Changes to school careers guidance have risked "squandering" the futures of young people, a children's charity has warned.
Barnardo's said the Government's decision to axe the duty on local councils to provide a universal careers service was "jeopardising" many people's chances of getting sustainable work.
The replacement of face-to-face guidance with online or telephone-based services following cuts to the Connexions service has been "wholly inadequate", a report by the charity claimed.
Many teenagers were unaware of the career services now available to them, it said.
According to the Helping the Inbetweeners report, young people not destined for higher education or advanced apprenticeships but also not considered most vulnerable to be out-of-work, education or training, were least likely to receive careers guidance.
Barnado's interviewed 29 young people from across the county and found none of those questioned were aware of the National Careers Service (NCS) website or Government-funded Plotr site.

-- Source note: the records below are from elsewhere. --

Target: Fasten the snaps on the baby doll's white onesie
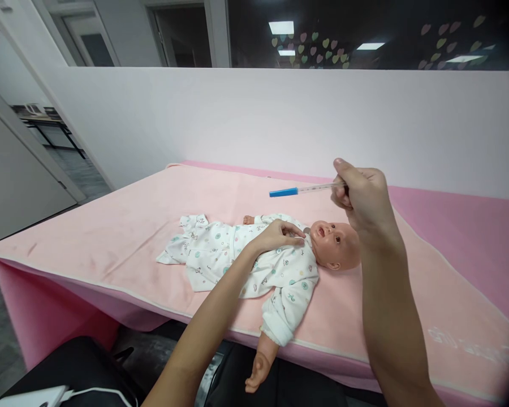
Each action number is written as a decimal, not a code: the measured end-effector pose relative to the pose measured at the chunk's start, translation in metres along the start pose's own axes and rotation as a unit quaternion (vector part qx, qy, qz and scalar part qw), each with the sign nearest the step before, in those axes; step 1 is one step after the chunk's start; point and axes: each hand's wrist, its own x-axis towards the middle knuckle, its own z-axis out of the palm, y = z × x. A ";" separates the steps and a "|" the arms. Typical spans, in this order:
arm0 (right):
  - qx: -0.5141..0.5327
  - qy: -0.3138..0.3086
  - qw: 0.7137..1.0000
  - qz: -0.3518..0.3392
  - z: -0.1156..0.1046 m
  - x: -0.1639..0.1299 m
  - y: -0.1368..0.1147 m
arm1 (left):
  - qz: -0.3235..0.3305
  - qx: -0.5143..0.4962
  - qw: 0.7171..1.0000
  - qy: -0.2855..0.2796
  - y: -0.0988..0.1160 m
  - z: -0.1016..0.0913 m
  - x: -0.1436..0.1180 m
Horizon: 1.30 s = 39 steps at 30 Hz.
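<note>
The clear stick with a blue end (304,190) is in the air above the far side of the doll (254,249), its blue end pointing left. The right hand's (360,192) grip is closed around the stick's right end only, so most of its length sticks out unsupported; a loosened thumb or a knock could drop it, and if the tube is glass, it might break. The left hand (279,236) rests on the doll's chest near the collar, fingers half curled; whether its grip pinches the patterned top (289,270) I cannot tell. A hard pull there could drag the doll nearer, since its near arm (268,351) already overhangs the near edge of the pink-covered bench (127,232). At the near left, a white cable (104,390) could catch the left forearm if that arm sweeps left.
</note>
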 end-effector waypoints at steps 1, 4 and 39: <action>-0.005 0.007 1.000 -0.007 0.001 0.000 0.000 | 0.000 0.001 1.000 0.000 0.000 0.000 0.000; -0.026 0.018 0.999 -0.022 0.002 -0.001 0.000 | 0.000 0.003 1.000 -0.002 0.000 -0.001 0.000; 0.012 -0.020 1.000 0.015 0.001 -0.005 -0.009 | 0.000 0.011 1.000 -0.001 0.000 0.000 -0.001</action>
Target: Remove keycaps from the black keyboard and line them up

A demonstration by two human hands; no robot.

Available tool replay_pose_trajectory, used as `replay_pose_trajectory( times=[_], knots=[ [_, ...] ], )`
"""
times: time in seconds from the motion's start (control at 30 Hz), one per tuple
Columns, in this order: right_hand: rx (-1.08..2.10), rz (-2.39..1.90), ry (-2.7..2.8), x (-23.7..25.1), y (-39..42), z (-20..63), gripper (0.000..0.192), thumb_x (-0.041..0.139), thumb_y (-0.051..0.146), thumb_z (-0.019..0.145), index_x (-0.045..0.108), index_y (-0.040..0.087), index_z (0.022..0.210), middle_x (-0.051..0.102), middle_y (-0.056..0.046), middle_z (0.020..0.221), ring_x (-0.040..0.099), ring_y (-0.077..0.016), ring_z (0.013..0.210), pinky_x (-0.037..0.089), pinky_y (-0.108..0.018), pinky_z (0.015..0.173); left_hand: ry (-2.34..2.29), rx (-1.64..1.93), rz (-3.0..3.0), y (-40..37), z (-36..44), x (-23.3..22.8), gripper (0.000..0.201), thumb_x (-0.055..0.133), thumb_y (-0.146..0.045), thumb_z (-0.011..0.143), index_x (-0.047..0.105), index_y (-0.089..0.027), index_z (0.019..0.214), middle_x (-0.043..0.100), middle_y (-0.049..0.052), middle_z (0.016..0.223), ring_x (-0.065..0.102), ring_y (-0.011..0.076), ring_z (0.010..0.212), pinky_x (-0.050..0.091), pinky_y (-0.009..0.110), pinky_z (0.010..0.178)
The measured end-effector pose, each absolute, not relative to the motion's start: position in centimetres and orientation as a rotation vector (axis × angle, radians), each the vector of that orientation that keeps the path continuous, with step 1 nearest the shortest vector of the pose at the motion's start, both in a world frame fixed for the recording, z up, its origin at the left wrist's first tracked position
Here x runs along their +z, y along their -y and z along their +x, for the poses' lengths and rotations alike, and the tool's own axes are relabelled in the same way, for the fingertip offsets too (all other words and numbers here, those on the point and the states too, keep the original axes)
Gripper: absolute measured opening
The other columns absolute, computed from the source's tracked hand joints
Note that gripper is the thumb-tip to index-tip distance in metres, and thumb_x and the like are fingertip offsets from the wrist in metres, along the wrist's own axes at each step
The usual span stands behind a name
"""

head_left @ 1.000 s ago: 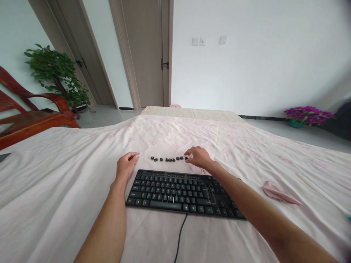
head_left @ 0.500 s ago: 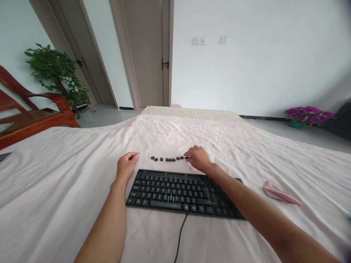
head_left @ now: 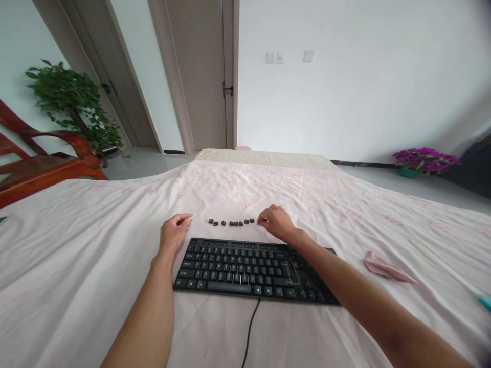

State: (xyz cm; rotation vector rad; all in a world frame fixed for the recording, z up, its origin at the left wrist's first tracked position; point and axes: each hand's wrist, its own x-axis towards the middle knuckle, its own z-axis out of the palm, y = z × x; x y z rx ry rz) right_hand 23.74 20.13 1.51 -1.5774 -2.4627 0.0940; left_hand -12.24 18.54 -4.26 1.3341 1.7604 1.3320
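Observation:
A black keyboard (head_left: pixel 230 287) lies on the pink bedsheet in front of me, several of its upper-row keys off. Beyond it, several loose black keycaps (head_left: pixel 236 224) form an uneven row. My right hand (head_left: pixel 279 223) is at the row's right end, thumb and fingers pinched around a dark keycap (head_left: pixel 264 220) that is mostly hidden. My left hand (head_left: pixel 173 232) rests on the sheet left of the row, its fingers drawn together, and nothing shows in them. A thin bent wire loop (head_left: pixel 298 276) lies over the keyboard's right part, partly behind my right forearm.
The keyboard's cable (head_left: pixel 250 327) runs toward me over the sheet (head_left: pixel 215 337). A folded pink cloth (head_left: pixel 387 267) lies to the right, with a teal item (head_left: pixel 485 302) at the far right edge. Beyond stand a wooden chair (head_left: pixel 76 148), a plant (head_left: pixel 69 97) and purple flowers (head_left: pixel 425 159).
The whole view has shifted slightly, so the keyboard and keycaps appear a little farther left. My right hand has edged right relative to the row, its fingers still at the end keycap.

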Motion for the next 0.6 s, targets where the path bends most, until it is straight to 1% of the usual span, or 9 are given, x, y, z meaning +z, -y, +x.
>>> replay_pose_trajectory(
  times=[0.07,0.17,0.37,0.53,0.6],
  knots=[
    [0.103,-1.589,2.467,1.48,-20.08,23.77,0.014,0.062,0.018,0.083,0.075,0.025,0.084,0.073,-0.003,0.090,0.058,-0.0228,0.097,0.038,-0.033,0.087,-1.764,1.323,1.353,-18.52,-12.27,-4.31,0.035,0.065,-0.042,0.074,0.074,-0.020,0.099,0.074,0.006,0.086,0.069,0.0211,0.080,0.053,0.029,0.073],
    [0.118,-1.593,2.462,1.38,-20.08,23.87,0.011,0.065,0.018,0.080,0.072,0.024,0.086,0.073,-0.002,0.090,0.059,-0.0224,0.096,0.039,-0.032,0.085,-1.765,1.322,1.357,-18.52,-12.29,-4.39,0.035,0.065,-0.042,0.074,0.074,-0.020,0.099,0.074,0.006,0.085,0.069,0.0208,0.079,0.053,0.029,0.073],
    [0.124,-1.528,2.401,1.01,-20.43,23.95,0.016,0.063,0.015,0.081,0.069,0.022,0.095,0.072,-0.003,0.090,0.061,-0.0187,0.092,0.040,-0.029,0.085,-1.762,1.330,1.335,-18.65,-12.27,-4.45,0.035,0.065,-0.041,0.073,0.074,-0.019,0.098,0.075,0.007,0.087,0.069,0.0204,0.077,0.053,0.029,0.073],
    [0.137,-1.505,2.389,0.76,-20.86,23.43,0.022,0.062,0.015,0.082,0.069,0.023,0.101,0.072,-0.002,0.095,0.062,-0.0187,0.092,0.042,-0.028,0.083,-1.768,1.319,1.368,-18.66,-12.37,-4.53,0.035,0.065,-0.042,0.074,0.074,-0.020,0.099,0.074,0.006,0.085,0.069,0.0206,0.077,0.053,0.030,0.073],
    [0.188,-1.505,2.392,0.66,-21.02,23.34,0.024,0.062,0.016,0.083,0.069,0.024,0.105,0.073,-0.002,0.096,0.063,-0.0187,0.093,0.043,-0.028,0.084,-1.769,1.313,1.382,-18.63,-12.41,-4.56,0.034,0.064,-0.042,0.075,0.074,-0.020,0.099,0.074,0.006,0.086,0.069,0.0208,0.078,0.053,0.030,0.073]
  ],
)
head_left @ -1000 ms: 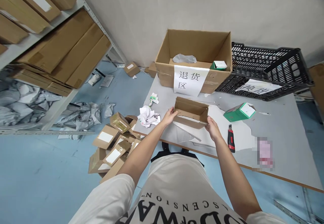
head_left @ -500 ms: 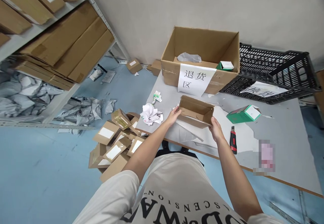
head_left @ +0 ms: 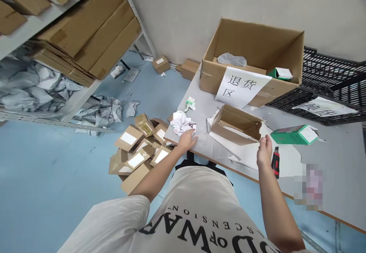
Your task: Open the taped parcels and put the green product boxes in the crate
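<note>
Well, small box open; right hand alongside.

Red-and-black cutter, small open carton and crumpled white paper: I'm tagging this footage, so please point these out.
Red-and-black cutter (head_left: 275,163), head view: middle of its handle.
Small open carton (head_left: 230,134), head view: outside of its near wall.
Crumpled white paper (head_left: 180,123), head view: middle of the wad.

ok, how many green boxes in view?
2. One green box lies on the table, right of the small carton; the other sits inside the large carton, toward its right end. More may be hidden there.
</note>
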The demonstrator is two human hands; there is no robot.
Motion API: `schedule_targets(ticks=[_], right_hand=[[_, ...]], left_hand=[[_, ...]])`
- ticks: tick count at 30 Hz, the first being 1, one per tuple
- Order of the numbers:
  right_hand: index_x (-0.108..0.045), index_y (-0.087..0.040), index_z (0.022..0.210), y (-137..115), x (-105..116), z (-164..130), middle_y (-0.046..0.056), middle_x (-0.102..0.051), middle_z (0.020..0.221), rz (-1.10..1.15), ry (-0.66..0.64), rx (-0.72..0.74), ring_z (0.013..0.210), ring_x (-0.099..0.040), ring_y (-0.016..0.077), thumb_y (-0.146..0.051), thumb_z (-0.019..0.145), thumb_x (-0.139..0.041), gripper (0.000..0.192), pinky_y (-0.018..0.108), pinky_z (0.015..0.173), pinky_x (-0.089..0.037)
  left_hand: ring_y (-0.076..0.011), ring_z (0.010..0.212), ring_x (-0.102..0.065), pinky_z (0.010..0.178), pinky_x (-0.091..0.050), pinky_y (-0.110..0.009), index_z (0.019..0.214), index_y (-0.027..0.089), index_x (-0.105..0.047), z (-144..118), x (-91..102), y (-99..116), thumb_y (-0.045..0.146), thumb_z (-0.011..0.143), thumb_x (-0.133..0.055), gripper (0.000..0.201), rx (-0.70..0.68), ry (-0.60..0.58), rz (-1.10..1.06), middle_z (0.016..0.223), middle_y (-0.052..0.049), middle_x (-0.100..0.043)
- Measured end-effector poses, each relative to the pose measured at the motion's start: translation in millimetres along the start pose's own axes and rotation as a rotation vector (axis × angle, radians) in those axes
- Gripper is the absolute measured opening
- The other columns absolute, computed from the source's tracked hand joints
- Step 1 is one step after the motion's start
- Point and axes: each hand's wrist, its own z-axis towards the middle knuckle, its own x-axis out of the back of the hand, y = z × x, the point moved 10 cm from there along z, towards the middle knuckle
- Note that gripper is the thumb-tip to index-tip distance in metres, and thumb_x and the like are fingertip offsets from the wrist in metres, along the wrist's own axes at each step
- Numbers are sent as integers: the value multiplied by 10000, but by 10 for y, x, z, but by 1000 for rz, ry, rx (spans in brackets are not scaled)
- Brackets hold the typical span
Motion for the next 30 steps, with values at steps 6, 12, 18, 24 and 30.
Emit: schedule_targets(ticks=[6,12,18,24,30], right_hand=[[-261,-142,1449,-70,-63,-231,129,-276,1506,-106,85,38,1373,-272,244,-612,870,-343,750,404,1125,-192],[-223,-124,1458,32,-77,-396,146,-247,1513,-80,127,-7,1379,-261,259,-626,854,-337,794,416,1118,-213],[-212,-137,1461,161,-20,-581,148,-234,1518,-59,183,-82,1380,-262,271,-636,831,-372,820,436,1112,-223],[-258,-117,1445,112,-92,-629,178,-279,1494,9,171,-129,1300,-400,285,-627,823,-392,815,414,1067,-313],[-330,-124,1414,99,-82,-587,169,-353,1459,12,216,-123,1262,-439,275,-601,838,-372,749,407,1049,-336]], left_hand=[[-351,1417,-7,1113,-108,-531,1461,66,-163,-6,108,-662,560,786,-515,907,82,-82,490,1540,-194,-49],[-374,1411,-8,1087,-142,-547,1465,54,-122,43,-129,-837,585,793,-464,922,-2,-197,568,1535,-213,-31],[-384,1405,-78,1077,-191,-548,1457,63,-189,106,-188,-867,527,814,-473,842,-130,-189,578,1533,-211,-93],[-396,1397,-107,1056,-218,-571,1438,63,-243,182,-171,-879,456,835,-463,752,-207,-129,574,1518,-229,-146],[-382,1398,-119,1057,-231,-560,1429,77,-267,165,-128,-790,368,843,-461,682,-239,-118,585,1515,-215,-177]])
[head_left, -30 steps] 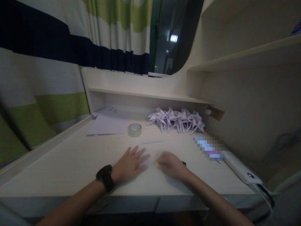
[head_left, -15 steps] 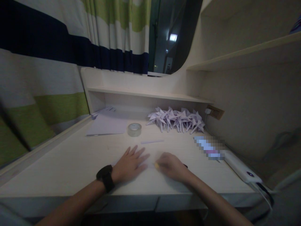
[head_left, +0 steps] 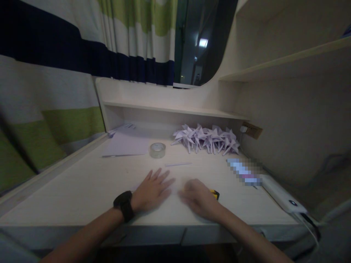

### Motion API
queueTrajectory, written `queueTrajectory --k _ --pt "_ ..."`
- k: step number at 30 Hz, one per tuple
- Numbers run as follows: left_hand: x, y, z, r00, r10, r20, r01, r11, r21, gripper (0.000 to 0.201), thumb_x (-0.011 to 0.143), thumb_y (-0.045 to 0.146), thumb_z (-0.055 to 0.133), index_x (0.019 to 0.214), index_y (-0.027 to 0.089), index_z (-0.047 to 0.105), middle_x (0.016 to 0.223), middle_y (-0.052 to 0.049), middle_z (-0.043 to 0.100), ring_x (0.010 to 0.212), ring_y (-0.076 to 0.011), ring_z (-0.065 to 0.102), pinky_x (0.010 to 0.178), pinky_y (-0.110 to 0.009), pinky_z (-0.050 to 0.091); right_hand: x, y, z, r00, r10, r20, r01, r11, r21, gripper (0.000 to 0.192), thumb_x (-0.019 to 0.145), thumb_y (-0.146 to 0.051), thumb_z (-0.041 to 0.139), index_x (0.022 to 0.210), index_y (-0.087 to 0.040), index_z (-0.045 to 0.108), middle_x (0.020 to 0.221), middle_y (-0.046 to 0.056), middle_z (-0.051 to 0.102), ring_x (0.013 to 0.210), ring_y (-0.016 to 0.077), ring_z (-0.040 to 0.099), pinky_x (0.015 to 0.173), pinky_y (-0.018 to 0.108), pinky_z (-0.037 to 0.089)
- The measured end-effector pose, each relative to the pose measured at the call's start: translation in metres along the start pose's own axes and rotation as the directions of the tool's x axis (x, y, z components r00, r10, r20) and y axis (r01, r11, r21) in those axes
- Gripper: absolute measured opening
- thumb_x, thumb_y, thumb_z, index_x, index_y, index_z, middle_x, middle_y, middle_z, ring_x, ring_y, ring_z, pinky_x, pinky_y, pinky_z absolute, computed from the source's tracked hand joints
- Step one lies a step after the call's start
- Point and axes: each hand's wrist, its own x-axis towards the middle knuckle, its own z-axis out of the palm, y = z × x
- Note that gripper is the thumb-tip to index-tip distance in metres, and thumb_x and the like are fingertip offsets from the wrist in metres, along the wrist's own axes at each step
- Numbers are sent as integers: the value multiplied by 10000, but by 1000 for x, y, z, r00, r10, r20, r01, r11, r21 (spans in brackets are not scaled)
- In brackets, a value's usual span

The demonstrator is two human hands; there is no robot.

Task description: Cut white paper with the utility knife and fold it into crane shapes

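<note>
My left hand (head_left: 152,191) lies flat on the desk (head_left: 82,190) with its fingers spread, a black watch on the wrist. It seems to rest on a pale sheet of paper (head_left: 175,188) that is hard to make out in the dim light. My right hand (head_left: 199,199) is just to its right, blurred, palm down with the fingers stretched toward the left hand. A small yellow and black tool (head_left: 215,194) lies on the desk at the far side of my right hand, partly hidden by it.
Farther back are a roll of clear tape (head_left: 157,150), a thin paper strip (head_left: 178,164), a lilac sheet (head_left: 126,144) and a pile of several folded paper cranes (head_left: 208,138). A white power strip (head_left: 282,195) runs along the right edge. A shelf and a striped curtain stand behind.
My right hand has flattened and shifted slightly toward me; the yellow tool that showed at its fingertips now lies at its far right side. My left hand has stayed put.
</note>
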Motion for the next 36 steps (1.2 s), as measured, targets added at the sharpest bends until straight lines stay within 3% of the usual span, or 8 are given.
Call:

The NCS helpline - which is free to call from landlines but costs up to 40p per minute from a mobile - was "virtually unaffordable" for many young people, the charity said.
Since last September there has been a duty on schools and colleges to provide all pupils aged between 13 and 16 with impartial careers advice.
Barnado's has set of a raft of recommendations which it believes will improve the careers advice system including a guarantee that young people will receive face-to-face guidance should they request it.
The Government must clearly indicate how much resource schools are expected to devote to providing effective careers guidance and betters promote online services available, it said.
The charity also called for the national NCS phone line to be free to call from mobiles as well as being Skype-accessible so callers can gain face-to-face advice.
Barnardo's assistant director of policy Jonathan Rallings said: "Changes to our careers guidance system risk squandering young futures by failing to guarantee sufficient vital face-to-face support for people who need it.
"The near-total lack of awareness amongst the young people interviewed about the Government's website and helpline means that they are effectively offering 'ghost' services in the place of meaningful advice.
"It's crucial that the Government doesn't miss the opportunity to step in at this pivotal age, especially when access to trusted, personally tailored careers advice at an early stage can help to make the difference between young people sinking or swimming in the world of work."
A Department for Education (DfE) spokesman said schools were under a legal obligation to deliver careers advice and the changes had replaced a "patchy, costly" system.
A spokesman said: "For the very first time this Government has introduced a legal obligation on schools to deliver independent and impartial careers advice for all pupils up to 18.
"This replaces the previous system which was patchy, costly and often of poor quality.
"The National Careers Service provides a high quality helpline and webchat service which has been used over 67,000 times in its first year alone, and a website which has attracted seven million visits.
"The website offers a free call back service and there is also a smartphone app coming soon.
"We have issued guidance to schools and colleges to help them fulfil this new obligation and Ofsted has said it will prioritise the inspection of careers guidance."